Initially I must admit that I do not find the movie quite original nor the best movie I have ever seen, but you must know it if you consider yourself a part of the moder popular culture, you definitely must see it at least two times. If you don't like science fiction - make just one exception.

The idea presented in "The Matrix" has been previously exploited by several masters of science-fiction, but for some reason the makers did not really give any of them acknowledgments in the ending titles whatsoever. For that matter I could easily mention Stanislaw Lem's "Kongres Futurologiczny", William Gibson's "Neuromancer" (which served as a basis for the most of the ideas in "The Matrix", starting from the ship the chosen ones used to move in the real world) and some ideas of Janusz Zajdel. I could as well mention several more movies ("Truman Show," "Strange Days," "Thirteenth Floor") but this does not seem to make any point here. Anyway, aren't we living in the world of simulacra? Things are just copies of things and we are never meant to see if there is an original.

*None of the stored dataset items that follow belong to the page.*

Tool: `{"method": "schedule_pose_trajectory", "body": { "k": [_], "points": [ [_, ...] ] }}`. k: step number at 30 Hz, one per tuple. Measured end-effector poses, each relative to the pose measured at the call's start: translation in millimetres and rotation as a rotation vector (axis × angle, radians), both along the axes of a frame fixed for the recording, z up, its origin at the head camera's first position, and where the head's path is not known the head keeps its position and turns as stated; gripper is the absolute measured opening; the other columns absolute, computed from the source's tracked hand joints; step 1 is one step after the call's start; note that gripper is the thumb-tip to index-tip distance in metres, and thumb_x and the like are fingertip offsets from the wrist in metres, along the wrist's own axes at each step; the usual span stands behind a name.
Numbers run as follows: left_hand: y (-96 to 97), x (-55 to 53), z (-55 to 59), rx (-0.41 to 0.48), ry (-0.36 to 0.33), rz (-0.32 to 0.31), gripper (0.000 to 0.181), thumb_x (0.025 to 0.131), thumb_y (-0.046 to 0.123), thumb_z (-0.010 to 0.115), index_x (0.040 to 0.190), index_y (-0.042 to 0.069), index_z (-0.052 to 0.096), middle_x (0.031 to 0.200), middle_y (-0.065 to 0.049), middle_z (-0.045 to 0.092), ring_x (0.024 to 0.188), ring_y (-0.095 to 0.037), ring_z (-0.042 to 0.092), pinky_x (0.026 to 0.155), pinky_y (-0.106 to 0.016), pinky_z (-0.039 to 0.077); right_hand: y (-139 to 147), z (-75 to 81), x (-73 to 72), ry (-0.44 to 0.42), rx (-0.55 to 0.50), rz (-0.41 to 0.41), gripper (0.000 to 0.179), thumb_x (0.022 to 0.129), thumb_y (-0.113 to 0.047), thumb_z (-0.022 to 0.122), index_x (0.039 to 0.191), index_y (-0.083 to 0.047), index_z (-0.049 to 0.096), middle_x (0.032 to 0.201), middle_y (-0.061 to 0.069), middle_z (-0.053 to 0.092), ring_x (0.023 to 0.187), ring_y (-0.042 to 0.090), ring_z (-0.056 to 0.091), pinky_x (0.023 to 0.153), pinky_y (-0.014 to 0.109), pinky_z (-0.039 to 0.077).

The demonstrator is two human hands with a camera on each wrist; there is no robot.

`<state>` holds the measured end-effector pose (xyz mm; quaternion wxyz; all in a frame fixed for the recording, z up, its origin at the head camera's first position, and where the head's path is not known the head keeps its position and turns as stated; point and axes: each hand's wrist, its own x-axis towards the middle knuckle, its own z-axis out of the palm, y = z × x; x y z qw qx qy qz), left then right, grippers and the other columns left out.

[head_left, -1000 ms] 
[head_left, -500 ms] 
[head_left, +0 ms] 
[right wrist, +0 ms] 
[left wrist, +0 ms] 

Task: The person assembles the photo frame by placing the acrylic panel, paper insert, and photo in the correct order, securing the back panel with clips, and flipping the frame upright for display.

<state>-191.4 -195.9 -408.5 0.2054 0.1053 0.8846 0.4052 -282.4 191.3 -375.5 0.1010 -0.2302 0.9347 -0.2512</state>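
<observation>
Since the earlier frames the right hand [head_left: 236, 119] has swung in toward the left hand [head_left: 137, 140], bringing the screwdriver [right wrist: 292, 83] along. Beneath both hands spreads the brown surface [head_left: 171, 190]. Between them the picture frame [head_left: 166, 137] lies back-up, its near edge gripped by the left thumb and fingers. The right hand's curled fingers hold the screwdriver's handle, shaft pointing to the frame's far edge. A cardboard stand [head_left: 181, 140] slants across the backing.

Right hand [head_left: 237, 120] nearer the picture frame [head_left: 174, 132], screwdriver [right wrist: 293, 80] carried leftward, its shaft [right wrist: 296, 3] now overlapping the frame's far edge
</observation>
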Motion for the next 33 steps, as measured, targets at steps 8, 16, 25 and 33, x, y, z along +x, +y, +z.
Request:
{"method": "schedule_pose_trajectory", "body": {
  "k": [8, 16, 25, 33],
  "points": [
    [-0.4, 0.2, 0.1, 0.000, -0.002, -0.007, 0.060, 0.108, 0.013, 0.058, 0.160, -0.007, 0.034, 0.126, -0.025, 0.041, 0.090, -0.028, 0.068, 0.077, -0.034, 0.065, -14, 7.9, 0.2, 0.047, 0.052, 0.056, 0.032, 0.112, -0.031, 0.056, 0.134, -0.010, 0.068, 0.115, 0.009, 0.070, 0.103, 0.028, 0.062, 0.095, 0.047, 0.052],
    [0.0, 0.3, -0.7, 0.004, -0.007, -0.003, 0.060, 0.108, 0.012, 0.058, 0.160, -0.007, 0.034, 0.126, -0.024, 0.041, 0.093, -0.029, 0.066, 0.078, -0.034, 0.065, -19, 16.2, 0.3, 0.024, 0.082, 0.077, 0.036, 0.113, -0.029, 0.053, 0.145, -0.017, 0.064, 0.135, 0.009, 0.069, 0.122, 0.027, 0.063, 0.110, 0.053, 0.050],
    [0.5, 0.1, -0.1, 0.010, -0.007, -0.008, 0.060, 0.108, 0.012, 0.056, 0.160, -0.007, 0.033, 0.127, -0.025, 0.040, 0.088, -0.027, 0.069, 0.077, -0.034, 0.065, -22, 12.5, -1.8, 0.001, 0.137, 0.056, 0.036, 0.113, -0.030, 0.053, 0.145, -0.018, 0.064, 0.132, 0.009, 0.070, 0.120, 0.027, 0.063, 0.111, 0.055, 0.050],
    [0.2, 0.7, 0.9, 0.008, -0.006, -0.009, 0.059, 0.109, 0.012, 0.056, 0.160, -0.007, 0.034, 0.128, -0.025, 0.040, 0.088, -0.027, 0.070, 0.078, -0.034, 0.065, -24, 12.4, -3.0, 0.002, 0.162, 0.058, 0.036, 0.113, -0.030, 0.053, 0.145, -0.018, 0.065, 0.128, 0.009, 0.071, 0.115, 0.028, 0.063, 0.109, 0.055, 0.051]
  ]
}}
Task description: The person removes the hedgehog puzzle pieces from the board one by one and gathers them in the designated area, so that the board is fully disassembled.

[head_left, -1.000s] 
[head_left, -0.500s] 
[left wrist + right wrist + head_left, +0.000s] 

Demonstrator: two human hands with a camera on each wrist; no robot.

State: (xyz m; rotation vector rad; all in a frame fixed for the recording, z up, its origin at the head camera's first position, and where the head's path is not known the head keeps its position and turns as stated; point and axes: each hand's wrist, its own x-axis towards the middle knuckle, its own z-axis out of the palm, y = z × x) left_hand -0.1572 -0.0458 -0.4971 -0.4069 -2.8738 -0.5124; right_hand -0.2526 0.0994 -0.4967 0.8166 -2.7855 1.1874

It is quite sure that Wachowskis have quite consciously wanted to raise awareness in Baudrillard's "Simulacra and Simulation" as the book appears for merely several seconds in the movie. It is a book-looking box where Neo (the lovely Keanu) is keeping his pirate copies of programs that he wants to give to the people that come to his (the girl with rabbit tattoo among them, but this is not relevant for now.) But hey! Can you see the wonderful irony here? Neo in fact does not have an original copy of the Baudrillard's book, he just uses it to hide cd's. The "book" itself is a kind of first-order simulacrum, intended to look like something completely different. Well, if we want to get a little bit deeper, we can see the strange coincidence that Neo is having just the COPIES of programs in the box. I am sure it was a kind of nice gimmick for the careful viewer. However, not having the copy of "Simulacra and Simulation" myself, I would never manage to notice it really appeared in the movie and could really mean something.

Baudrillard (he is crazy at times, but hey, I come to love him!) distinguishes three levels (actually he calls them "orders") of simulacra:

The first order simulacra is intended to leave the reader, viewer, observer or listener a little space for interpretation, since the rendering is not quite accurate. We can understand the first order simulacra in various ways, these can be just the blueprints of a builiding that seem quite accurate, bu however accurate they get, they never are three-dimensional for the simple reason that they are just drawn on a paper. These can be just human-like dummies that are used by a director in a play, and it can be simply a Matchbox car.

The second order simulation resembles reality so much that it could easily be mistaken for the real. There is quite crazy example in Jorge Luis Borges' fable "On Exactitude in Science" which tells a story of a cartographer who decided to create a map of an Empire exactly as big as the empire itself. Quite crazy idea, isn't it?

The boundaries between particular ilks of the simulacra are quite blurry and arguable, but we can for sure tell that Baudrillards THIRD order of simulation is that which we can see witnessing the matrix in the movie. The simulation is real because the people within it have no connection to the real objects even if they tried to. Neo is the chosen one and he decides to take the red pill from Morpheus to see what the real world is like. And the real world is the bleakest rendition of his most horrible dreams. Technically, Neo is born again, which is rendered by his coming out of the artificial womb into some sewer in the real world. He enters the world he has never had opportunity to see, and it is the world of the ideal objects. He is not able to see well because he is instantly blinded by the real light. He asks Morpheus why did his eyes hurt. The answer is simple: "You have never used them."